Manifesto: I surfisti del terzo stato
Forum sul presente e sul futuro degli atenei dopo la presentazione del disegno di legge Gelmini. E a pochi giorni dall'assemblea nazionale lanciata dai ricercatori precari e dalla Flc-Cgil
Coniugare il bene comune con l'autonomia sociale delle persone, un nuovo Welfare del diritto alla mobilità, alla casa, al reddito con la lotta contro il precariato e una nuova politica per l'università e la ricerca. Sono i temi dell'assemblea nazionale convocata per il pomeriggio del 20 novembre prossimo dal «laboratorio» dei dottorandi e ricercatori precari dell'Onda e la Federazione dei lavoratori della conoscenza (Flc) della Cgil.
L'assemblea nazionale viene convocata da chi l'anno scorso si è riconosciuto nello slogan «L'Onda è irrappresentabile» e la Flc-Cgil. Su quali basi nasce questo rapporto?
Francesco Brancaccio. L'Onda è stata un movimento generale che ha parlato all'intera società e ha posto un problema politico al sindacato e alle forze politiche. Non penso che l'assemblea del 20 abbia lo scopo di riprodurre lo schema classico di una mobilitazione che chiede al sindacato di rappresentare istanze particolari. Il problema che abbiamo oggi è diverso.
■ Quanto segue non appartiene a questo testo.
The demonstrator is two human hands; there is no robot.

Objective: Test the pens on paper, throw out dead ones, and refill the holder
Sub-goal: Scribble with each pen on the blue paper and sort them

Dobbiamo costruire una mobilitazione larga che metta il sindacato davanti alla sua stessa crisi e, contemporaneamente, lo spinga a praticare delle aperture rispetto ai movimenti. Dobbiamo avere l'ambizione di aprire un percorso più generale di campagne tematiche sul terreno della formazione, del reddito e del nuovo Welfare. Il fatto che ci sia una convergenza su tale impostazione mi sembra un punto di partenza importante.
Giuseppe Allegri. Il rapporto con la Flc è nato nel corso dell'Onda. È una novità dopo anni di incomprensioni sui problemi della precarietà da parte della Cgil. È un rapporto dialettico che la Cgil, oggi isolata, dovrebbe raccogliere per investire sui lavoratori della conoscenza: docenti, ricercatori, scienziati, formatori, maestre e insegnanti, la vera ricchezza dell'Onda. Cosa non scontata, ma che le darebbe un ruolo innovativo anche rispetto al vecchio patto sociale e ancor più dinanzi all'afonia conservatrice della sinistra. Quanto ai movimenti si tratta di rilanciare le loro intuizioni sulla questione sociale, a partire dal reddito di base e dal nuovo Welfare, in cui il confronto con il sindacato è una parte utile.
Qual è stato invece il ragionamento che ha portato la Flc-Cgil a confrontarsi con i movimenti?
Francesco Sinopoli. Per noi non è una scelta casuale. La nascita della Flc è il risultato di un investimento che ha comportato forzature organizzative nella Cgil. I precari al nostro interno sono oggi più rappresentati rispetto a qualche anno fa. Questa situazione ci ha costretto ad innovare sia i contenuti dell'iniziativa sindacale che le pratiche del conflitto. Il confronto con i movimenti nasce dalla necessità di tenere insieme una riforma dell'università adeguata al bisogno sociale di sapere e un nuovo Welfare contro la precarietà. Oggi non è più possibile separare la formazione e la ricerca da un'idea complessiva del bene comune e della società.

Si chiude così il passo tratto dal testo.